Posted on Wednesday, April 4, 2007

Here’s a puzzle: If President Bush really thinks he’s holding all the
cards in his impending showdown with congressional Democrats over Iraq
funding, why bother with a veto? On previous occasions when Congress
passed laws Bush found irksome, he’s quietly issued “signing statements”
declaring in essence that the president is a law unto himself. Statutes
Bush doesn’t like, he vows to ignore. He’s done it scores of times. He
did it with the Foreign Intelligence Surveillance Act, granting himself
the authority to indulge in warrantless wiretaps. He did it again with
the 2006 Patriot Act, signing a bill mandating reports to Congress about
the FBI’s use of national security letters, but asserting that the
president needn’t comply. It’s no coincidence that the Justice
Department’s inspector-general later found widespread FBI abuses of
privacy rights. So why not just issue another signing statement saying
Congress can pass all the resolutions it wants, but U. S. troops won’t
be leaving Iraq until the Decider gives the order? Two somewhat
paradoxical reasons. First, the stakes are too high, because everybody’s
watching. Bush may be commander-in-chief, but the United States isn’t
yet a military dictatorship. Second, some Republicans have convinced
themselves they’ve got the Democrats where they want them.

A recent Washington Post news story claims that the impending deadlock
“has Republican political operatives gleeful.” Rep. Jack Kingston,
R-Ga., predicted, “It’s going to be like the government shutdowns”
during Bill Clinton’s administration. “The Democrats’ honeymoon is
fixing to end. It’s going to explode like an IED.”

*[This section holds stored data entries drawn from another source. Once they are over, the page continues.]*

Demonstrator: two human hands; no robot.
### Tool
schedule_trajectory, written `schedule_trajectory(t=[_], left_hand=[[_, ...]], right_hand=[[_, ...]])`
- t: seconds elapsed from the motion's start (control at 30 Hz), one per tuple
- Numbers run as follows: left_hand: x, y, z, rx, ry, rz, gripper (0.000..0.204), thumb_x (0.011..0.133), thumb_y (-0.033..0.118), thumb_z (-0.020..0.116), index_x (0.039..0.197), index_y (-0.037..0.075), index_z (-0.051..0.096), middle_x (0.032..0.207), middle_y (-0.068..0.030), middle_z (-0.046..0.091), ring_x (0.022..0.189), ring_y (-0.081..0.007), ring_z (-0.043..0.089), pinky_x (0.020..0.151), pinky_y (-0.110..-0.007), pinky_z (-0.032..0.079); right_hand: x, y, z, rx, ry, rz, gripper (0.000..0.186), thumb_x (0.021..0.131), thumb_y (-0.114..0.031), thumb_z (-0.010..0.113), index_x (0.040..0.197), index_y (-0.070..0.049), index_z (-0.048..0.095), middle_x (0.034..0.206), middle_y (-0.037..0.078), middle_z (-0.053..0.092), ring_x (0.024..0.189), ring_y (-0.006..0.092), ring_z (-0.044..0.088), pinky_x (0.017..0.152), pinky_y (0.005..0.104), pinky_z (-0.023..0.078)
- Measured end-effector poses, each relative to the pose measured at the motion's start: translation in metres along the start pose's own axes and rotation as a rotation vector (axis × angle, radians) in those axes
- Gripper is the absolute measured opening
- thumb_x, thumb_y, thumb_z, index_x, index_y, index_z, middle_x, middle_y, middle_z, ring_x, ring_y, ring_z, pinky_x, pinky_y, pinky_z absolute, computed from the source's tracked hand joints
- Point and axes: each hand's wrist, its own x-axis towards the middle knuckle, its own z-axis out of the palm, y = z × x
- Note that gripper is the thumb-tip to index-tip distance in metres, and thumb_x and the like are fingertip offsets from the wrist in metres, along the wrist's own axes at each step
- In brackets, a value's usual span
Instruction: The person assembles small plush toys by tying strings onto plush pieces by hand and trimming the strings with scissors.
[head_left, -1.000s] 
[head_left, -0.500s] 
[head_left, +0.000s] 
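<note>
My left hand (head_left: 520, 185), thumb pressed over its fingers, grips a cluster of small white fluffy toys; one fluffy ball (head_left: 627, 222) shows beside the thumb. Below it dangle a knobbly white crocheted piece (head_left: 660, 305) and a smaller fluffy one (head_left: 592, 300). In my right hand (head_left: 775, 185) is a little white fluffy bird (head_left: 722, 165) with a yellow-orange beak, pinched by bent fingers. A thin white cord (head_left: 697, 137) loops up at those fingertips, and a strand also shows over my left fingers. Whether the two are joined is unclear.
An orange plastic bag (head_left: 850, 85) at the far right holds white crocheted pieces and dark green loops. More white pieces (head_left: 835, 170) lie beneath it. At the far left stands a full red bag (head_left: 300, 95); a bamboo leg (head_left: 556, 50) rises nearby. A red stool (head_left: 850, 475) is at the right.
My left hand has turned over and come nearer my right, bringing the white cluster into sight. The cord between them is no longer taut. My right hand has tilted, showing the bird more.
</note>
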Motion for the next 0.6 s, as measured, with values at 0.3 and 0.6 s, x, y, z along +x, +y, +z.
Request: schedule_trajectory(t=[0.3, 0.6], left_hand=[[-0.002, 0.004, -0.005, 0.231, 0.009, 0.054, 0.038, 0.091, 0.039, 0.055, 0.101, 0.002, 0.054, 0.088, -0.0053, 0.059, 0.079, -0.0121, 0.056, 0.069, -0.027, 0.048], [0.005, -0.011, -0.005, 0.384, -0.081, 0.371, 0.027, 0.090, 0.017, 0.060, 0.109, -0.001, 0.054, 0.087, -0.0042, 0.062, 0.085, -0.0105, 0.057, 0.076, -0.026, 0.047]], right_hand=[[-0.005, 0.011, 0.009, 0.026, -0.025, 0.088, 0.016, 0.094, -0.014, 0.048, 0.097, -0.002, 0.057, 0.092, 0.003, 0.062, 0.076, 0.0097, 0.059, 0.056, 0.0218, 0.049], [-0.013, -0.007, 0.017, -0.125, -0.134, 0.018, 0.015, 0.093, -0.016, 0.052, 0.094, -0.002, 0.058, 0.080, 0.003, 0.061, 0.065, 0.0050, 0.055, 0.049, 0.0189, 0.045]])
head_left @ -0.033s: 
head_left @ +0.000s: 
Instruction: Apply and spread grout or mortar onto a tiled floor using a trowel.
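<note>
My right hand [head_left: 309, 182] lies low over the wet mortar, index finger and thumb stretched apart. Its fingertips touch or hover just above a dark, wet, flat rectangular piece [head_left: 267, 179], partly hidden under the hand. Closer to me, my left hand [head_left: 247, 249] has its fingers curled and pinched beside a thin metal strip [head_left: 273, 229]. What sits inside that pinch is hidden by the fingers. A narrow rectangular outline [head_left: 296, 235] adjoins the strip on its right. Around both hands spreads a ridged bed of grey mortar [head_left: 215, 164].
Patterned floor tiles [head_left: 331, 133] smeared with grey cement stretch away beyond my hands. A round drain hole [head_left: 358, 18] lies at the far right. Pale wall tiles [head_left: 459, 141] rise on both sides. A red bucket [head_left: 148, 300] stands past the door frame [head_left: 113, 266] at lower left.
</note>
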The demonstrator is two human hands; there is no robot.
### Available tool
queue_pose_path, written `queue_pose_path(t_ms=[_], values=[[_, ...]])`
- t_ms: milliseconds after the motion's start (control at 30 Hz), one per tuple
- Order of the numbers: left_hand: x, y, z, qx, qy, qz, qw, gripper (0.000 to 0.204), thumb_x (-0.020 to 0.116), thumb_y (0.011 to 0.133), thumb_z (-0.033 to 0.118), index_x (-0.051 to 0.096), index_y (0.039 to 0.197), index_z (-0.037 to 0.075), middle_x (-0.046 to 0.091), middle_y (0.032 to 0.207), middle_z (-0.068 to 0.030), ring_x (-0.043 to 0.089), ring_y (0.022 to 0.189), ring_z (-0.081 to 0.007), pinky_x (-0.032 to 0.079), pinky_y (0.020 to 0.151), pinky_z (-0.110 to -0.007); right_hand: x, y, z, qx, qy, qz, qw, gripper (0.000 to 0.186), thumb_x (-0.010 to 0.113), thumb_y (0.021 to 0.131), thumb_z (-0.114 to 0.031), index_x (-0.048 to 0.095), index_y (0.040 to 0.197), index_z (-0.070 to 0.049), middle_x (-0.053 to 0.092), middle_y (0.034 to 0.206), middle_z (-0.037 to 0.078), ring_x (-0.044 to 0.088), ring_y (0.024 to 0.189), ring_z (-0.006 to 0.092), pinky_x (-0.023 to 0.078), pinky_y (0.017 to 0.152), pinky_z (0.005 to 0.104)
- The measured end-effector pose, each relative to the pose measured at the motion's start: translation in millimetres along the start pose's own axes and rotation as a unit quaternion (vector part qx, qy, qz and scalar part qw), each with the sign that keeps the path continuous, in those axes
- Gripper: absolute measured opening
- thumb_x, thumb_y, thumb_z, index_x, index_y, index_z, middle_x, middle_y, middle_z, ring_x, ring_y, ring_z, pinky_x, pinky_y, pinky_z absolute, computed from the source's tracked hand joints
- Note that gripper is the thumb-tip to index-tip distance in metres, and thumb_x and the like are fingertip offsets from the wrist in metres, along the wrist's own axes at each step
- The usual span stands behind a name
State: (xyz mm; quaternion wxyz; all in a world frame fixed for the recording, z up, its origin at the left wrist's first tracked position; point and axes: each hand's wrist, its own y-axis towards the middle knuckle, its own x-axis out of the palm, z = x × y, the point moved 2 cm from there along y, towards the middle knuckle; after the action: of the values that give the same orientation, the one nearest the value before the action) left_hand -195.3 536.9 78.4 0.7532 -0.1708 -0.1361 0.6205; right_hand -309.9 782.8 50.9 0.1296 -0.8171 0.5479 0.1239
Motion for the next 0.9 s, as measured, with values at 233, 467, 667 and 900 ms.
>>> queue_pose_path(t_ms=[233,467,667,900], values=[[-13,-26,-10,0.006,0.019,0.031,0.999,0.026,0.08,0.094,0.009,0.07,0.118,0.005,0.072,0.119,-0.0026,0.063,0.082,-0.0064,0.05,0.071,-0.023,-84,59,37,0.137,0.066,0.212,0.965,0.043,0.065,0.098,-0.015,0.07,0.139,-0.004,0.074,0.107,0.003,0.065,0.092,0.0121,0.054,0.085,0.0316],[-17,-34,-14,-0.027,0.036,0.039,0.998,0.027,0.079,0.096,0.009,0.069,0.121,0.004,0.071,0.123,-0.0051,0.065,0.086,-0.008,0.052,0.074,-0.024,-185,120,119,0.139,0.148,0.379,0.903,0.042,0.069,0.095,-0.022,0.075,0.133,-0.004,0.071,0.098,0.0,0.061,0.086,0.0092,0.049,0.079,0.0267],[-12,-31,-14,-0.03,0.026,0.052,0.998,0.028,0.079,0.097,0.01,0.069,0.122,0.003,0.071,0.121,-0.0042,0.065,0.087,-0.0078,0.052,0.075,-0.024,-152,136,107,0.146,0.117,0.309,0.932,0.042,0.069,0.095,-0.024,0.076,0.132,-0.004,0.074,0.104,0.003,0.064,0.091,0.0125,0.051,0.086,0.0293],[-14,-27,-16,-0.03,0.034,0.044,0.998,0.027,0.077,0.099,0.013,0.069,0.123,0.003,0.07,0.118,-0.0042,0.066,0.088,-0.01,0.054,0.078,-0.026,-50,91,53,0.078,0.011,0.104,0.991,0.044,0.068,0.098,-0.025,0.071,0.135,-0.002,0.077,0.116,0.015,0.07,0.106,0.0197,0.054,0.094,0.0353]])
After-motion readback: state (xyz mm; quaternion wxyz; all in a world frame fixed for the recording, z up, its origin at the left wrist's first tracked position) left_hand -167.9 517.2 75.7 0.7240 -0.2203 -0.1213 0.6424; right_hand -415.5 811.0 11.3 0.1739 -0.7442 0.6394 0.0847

Not the most appropriate simile, I wouldn’t have thought. GOP glee is
contradicted not only by 2006 election results, but also by every extant
opinion poll. A March 29 Pew survey asked whether “Democratic leaders in
Congress are going too far... in challenging George W. Bush’s policies
in Iraq.” Exactly 23 percent said “too far,” 30 percent answered “about
right” and 40 percent “not far enough.”

The Post’s own poll shows that 56 percent favor pulling U.S. forces out
of Iraq “even if that means civil order is not restored there.”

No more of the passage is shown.